Vardenafil (Levitra/Staxyn) and Hormonal Contraceptives: Drug Interaction Guide

Vardenafil (Levitra/Staxyn) and Hormonal Contraceptives: Is There a Drug Interaction?
At a glance
- Interaction severity / low, no dose adjustment needed
- Shared metabolic pathway / both partially metabolized by CYP3A4
- Clinical evidence of harm / none documented in published literature
- Vardenafil standard dose / 10 mg taken 60 minutes before sexual activity
- Ethinyl estradiol effect on CYP3A4 / weak inhibitor at contraceptive doses
- FDA label warning for combination / none listed for either drug
- Monitoring required / no additional monitoring beyond standard care
- Vardenafil maximum dose / 20 mg per 24 hours (film-coated tablet)
- Staxyn (ODT) maximum dose / 10 mg per 24 hours
- Primary safety concern with vardenafil / QTc prolongation at supratherapeutic doses
Why This Combination Comes Up in Clinical Practice
Vardenafil is a phosphodiesterase type 5 (PDE5) inhibitor prescribed for erectile dysfunction, while hormonal contraceptives contain synthetic estrogens and/or progestins used for pregnancy prevention.
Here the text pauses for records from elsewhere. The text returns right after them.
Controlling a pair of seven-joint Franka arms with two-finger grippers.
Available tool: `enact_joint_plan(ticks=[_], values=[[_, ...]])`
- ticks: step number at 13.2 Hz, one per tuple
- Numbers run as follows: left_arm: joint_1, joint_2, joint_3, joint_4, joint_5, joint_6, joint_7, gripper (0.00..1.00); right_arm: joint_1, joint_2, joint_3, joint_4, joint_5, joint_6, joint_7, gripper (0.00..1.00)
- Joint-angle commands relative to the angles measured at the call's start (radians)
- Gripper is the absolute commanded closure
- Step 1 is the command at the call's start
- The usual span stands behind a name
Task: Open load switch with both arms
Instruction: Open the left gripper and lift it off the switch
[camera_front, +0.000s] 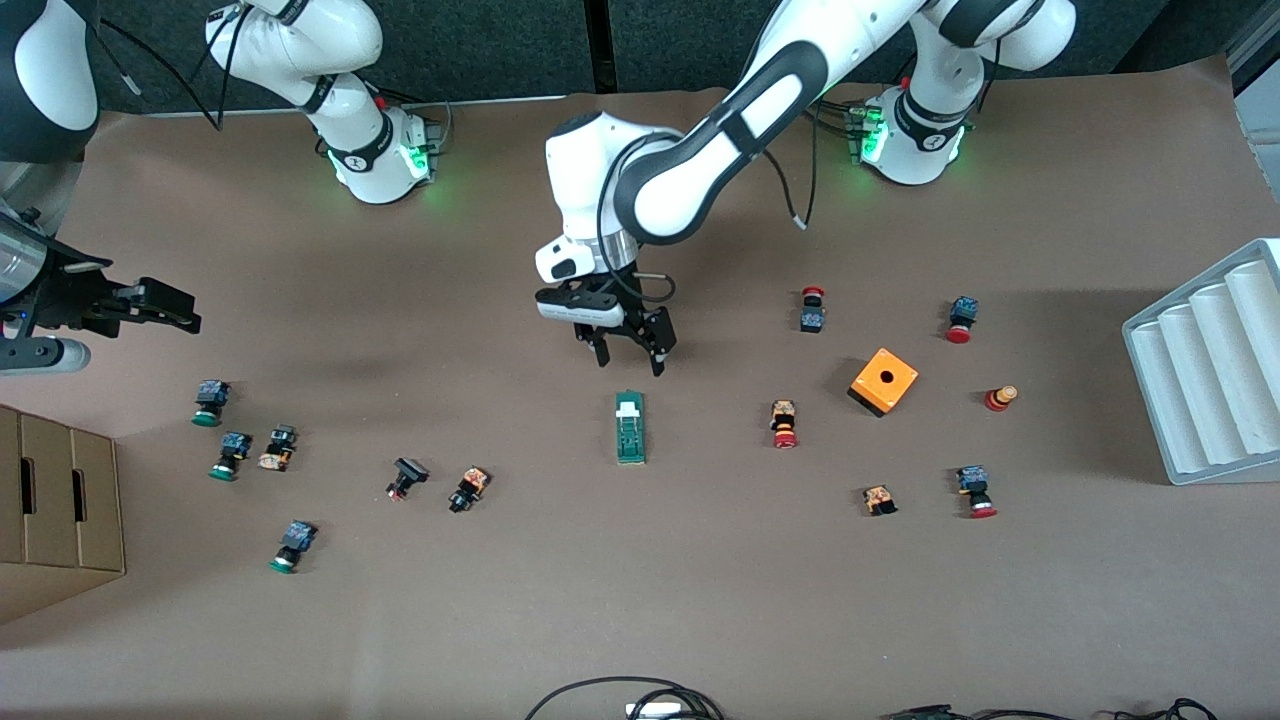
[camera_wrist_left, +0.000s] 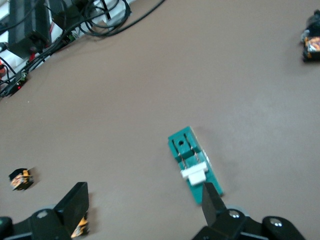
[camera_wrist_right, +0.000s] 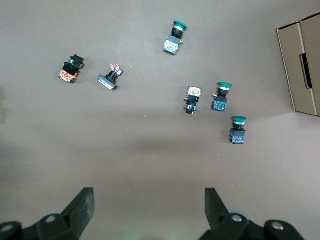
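Observation:
The load switch lies flat mid-table, a narrow green block with its white end piece pointing toward the arms' bases. My left gripper hovers open over the table just off that white end. In the left wrist view the load switch sits off to one side of the left gripper, with one fingertip over its end and nothing between the fingers. My right gripper waits open over the table at the right arm's end. The right gripper is empty in its own view.
An orange cube with a hole and several small push buttons are scattered toward the left arm's end. More buttons lie toward the right arm's end by a cardboard box. A white ribbed tray and cables sit at the table's edges.

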Motion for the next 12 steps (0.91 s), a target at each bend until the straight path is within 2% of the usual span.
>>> enact_joint_plan(ticks=[1,4,7,10,12], values=[[0.06,-0.073,-0.004,-0.009,-0.115,-0.021,0.164,0.0,0.006,0.0,0.005,0.009,-0.021,0.004,0.003,0.0],[0.063,-0.126,-0.001,0.008,-0.198,-0.107,0.233,0.0,0.012,-0.001,0.01,0.009,-0.055,0.0,0.002,0.0],[0.064,-0.14,0.003,0.086,-0.295,-0.214,0.344,0.0,0.009,0.0,0.016,0.009,-0.069,0.009,0.003,0.0],[0.063,-0.148,0.086,0.2,-0.433,-0.335,0.497,0.0,0.009,0.0,0.016,0.009,-0.067,0.015,0.002,0.0],[0.063,-0.174,0.162,0.224,-0.523,-0.368,0.614,0.0,0.009,-0.001,0.016,0.009,-0.064,0.033,0.003,0.0]])
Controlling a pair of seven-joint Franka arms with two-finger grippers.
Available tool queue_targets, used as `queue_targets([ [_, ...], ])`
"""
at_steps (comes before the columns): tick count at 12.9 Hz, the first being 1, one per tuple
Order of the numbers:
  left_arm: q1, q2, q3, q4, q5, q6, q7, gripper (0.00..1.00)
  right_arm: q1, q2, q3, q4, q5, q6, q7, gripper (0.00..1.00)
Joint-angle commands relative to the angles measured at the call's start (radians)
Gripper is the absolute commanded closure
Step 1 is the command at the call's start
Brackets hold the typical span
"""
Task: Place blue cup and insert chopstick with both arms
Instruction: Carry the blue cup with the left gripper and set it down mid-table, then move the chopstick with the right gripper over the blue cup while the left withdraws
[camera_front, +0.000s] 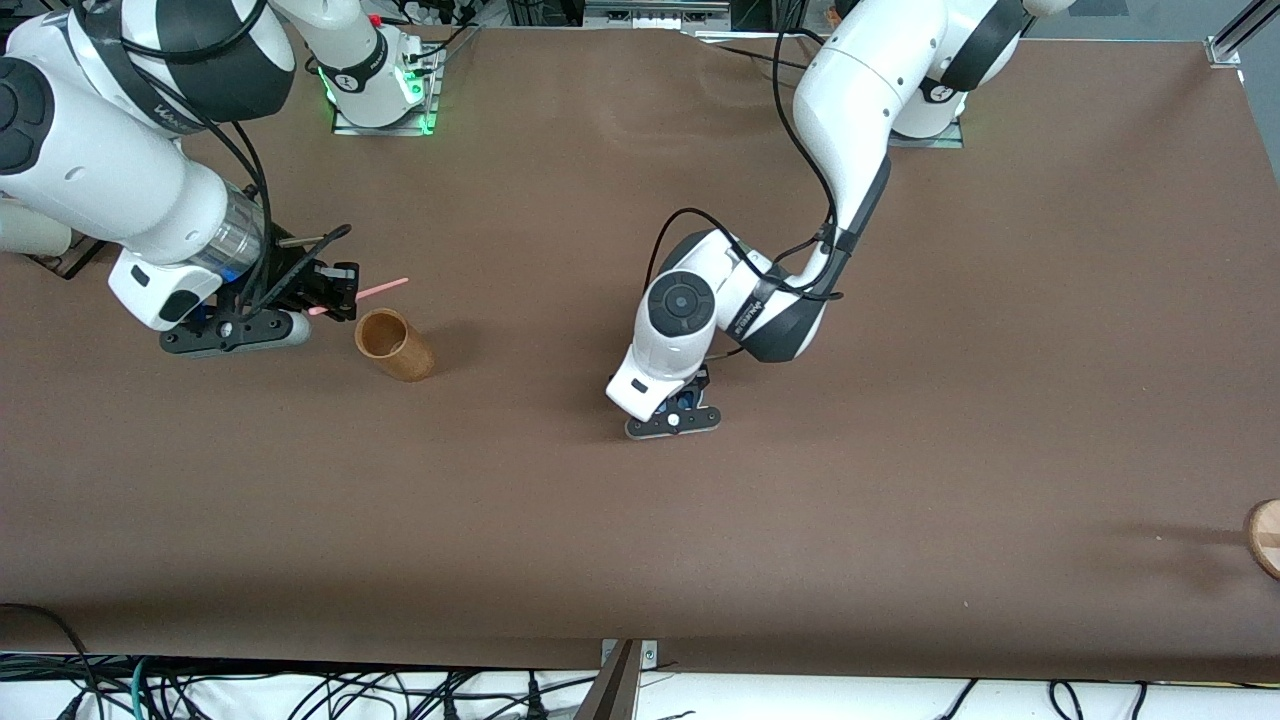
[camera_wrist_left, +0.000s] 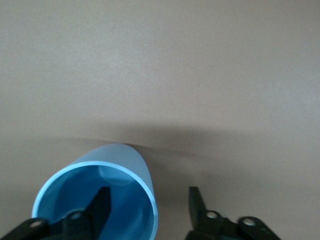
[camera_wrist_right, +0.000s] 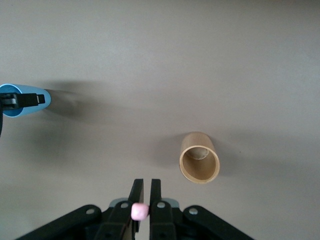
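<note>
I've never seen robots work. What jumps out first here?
The right gripper pinches a pink chopstick just above the table, beside an upright wooden holder. Mid-table, the left gripper stands open, one finger inside the blue cup, the other outside its wall.

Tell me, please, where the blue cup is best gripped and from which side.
Take the blue cup by its thin wall at the rim, coming from above: its open mouth faces up, so one finger fits inside and one outside. The left tool is placed so, open. The right tool, shut on the pink stick, waits beside the wooden holder.
</note>
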Motion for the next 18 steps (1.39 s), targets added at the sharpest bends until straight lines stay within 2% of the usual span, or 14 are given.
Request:
queue_targets([
  [1,0.044,-0.058,-0.004,0.024,-0.096,-0.095,-0.004,0.00,0.000,0.007,0.001,0.027,0.016,-0.014,0.020,1.00],
  [5,0.155,-0.180,-0.001,0.022,-0.106,-0.253,0.031,0.00,0.009,0.007,0.006,0.028,0.018,-0.012,0.053,1.00],
  [7,0.225,-0.271,0.005,0.013,-0.098,-0.325,0.153,0.00,0.038,0.007,0.005,0.033,0.016,-0.011,0.082,1.00],
  [10,0.363,-0.377,0.005,0.002,-0.096,-0.423,0.296,0.00,0.092,0.030,0.006,0.109,0.018,-0.011,0.194,1.00],
  [14,0.546,-0.450,0.005,-0.024,-0.098,-0.523,0.561,0.00,0.208,0.117,0.009,0.201,0.016,0.057,0.419,1.00],
  [17,0.664,-0.490,0.009,-0.038,-0.098,-0.568,0.735,0.00,0.283,0.198,0.009,0.266,0.016,0.156,0.565,1.00],
  [18,0.678,-0.516,0.043,-0.042,-0.078,-0.583,0.747,0.00,0.300,0.224,0.009,0.276,0.016,0.192,0.601,1.00],
])
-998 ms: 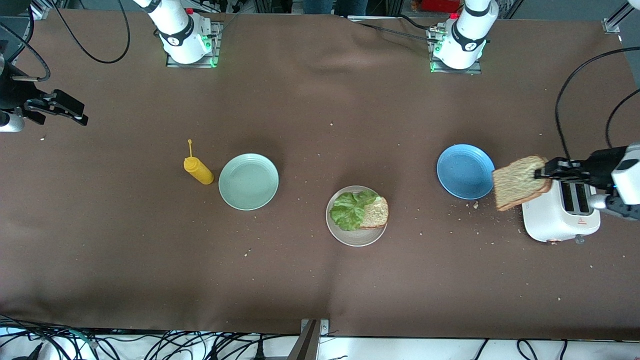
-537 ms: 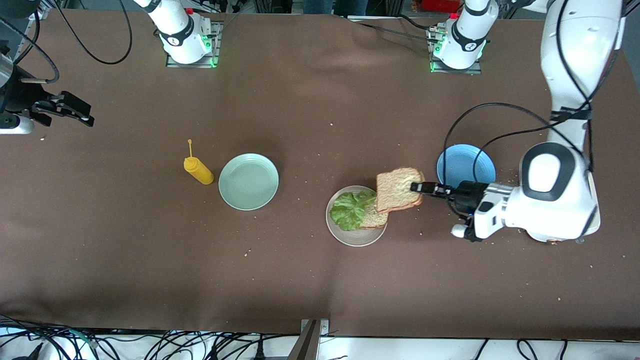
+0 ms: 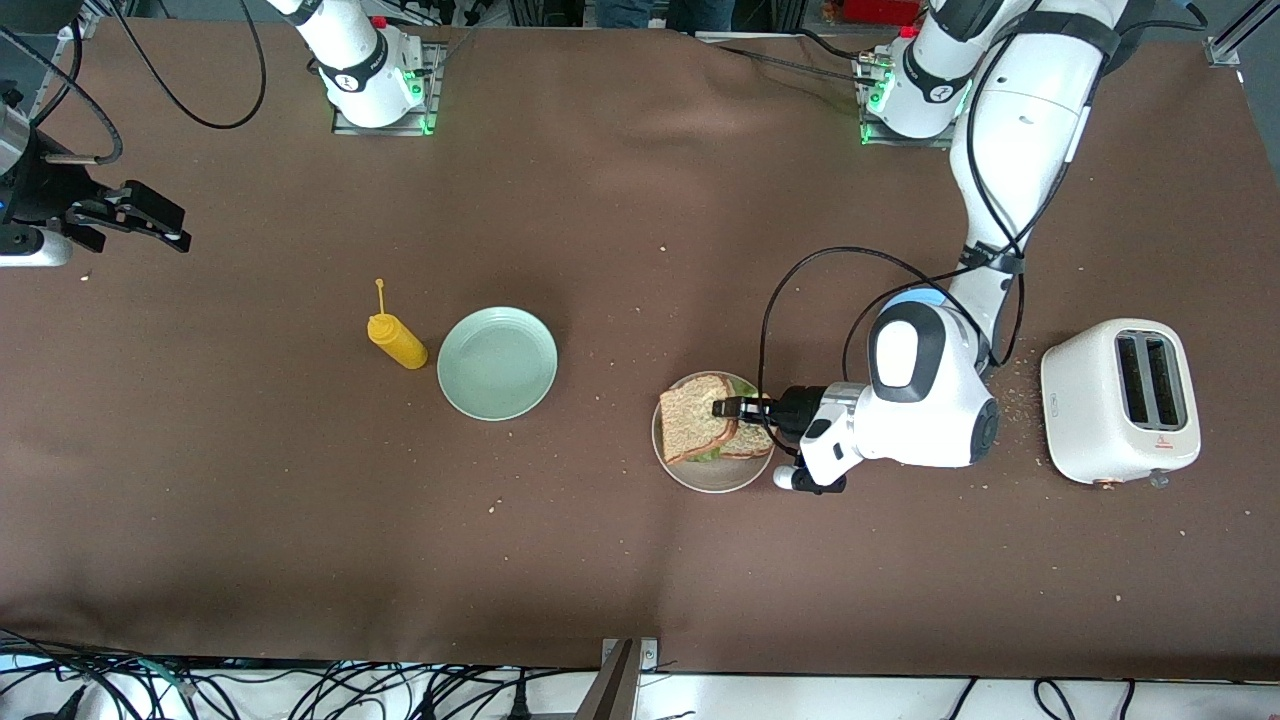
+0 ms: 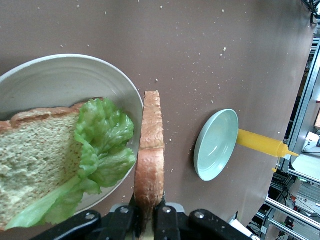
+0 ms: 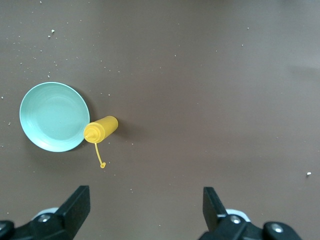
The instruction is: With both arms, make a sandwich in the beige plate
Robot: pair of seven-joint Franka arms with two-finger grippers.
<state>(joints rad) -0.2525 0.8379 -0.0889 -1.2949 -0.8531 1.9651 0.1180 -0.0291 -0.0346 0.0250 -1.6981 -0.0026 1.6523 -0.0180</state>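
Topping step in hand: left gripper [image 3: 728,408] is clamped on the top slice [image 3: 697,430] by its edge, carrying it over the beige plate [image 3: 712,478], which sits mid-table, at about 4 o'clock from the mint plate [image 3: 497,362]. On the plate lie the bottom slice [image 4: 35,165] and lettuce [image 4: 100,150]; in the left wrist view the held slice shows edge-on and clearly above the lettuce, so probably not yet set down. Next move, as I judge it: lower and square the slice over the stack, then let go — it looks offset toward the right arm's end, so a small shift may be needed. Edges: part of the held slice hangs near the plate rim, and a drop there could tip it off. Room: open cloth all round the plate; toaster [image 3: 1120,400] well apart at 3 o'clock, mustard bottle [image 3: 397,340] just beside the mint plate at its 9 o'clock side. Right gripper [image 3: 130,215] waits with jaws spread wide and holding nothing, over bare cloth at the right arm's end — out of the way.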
The question of interaction arises because both drug classes undergo hepatic metabolism involving cytochrome P450 enzymes, specifically CYP3A4. Patients and prescribers sometimes flag this overlap as a potential concern.
The scenario is less common than other PDE5 inhibitor interaction queries, since vardenafil is prescribed to individuals with erectile dysfunction and hormonal contraceptives are used by their sexual partners. Direct co-administration in the same patient is uncommon but does occur in transgender women or in off-label contexts. Even in those cases, available pharmacokinetic data and the FDA-approved labeling for both drug classes indicate no clinically significant interaction requiring dose modification or avoidance [1][2].
The FDA label for vardenafil (Levitra) does not list hormonal contraceptives among its drug interactions, and combined oral contraceptive labels do not flag PDE5 inhibitors [1][3]. This absence is meaningful. The FDA requires manufacturers to disclose interactions identified during clinical development, and no signal emerged during the vardenafil registration program, which enrolled over 8,000 subjects across multiple phase III trials [4].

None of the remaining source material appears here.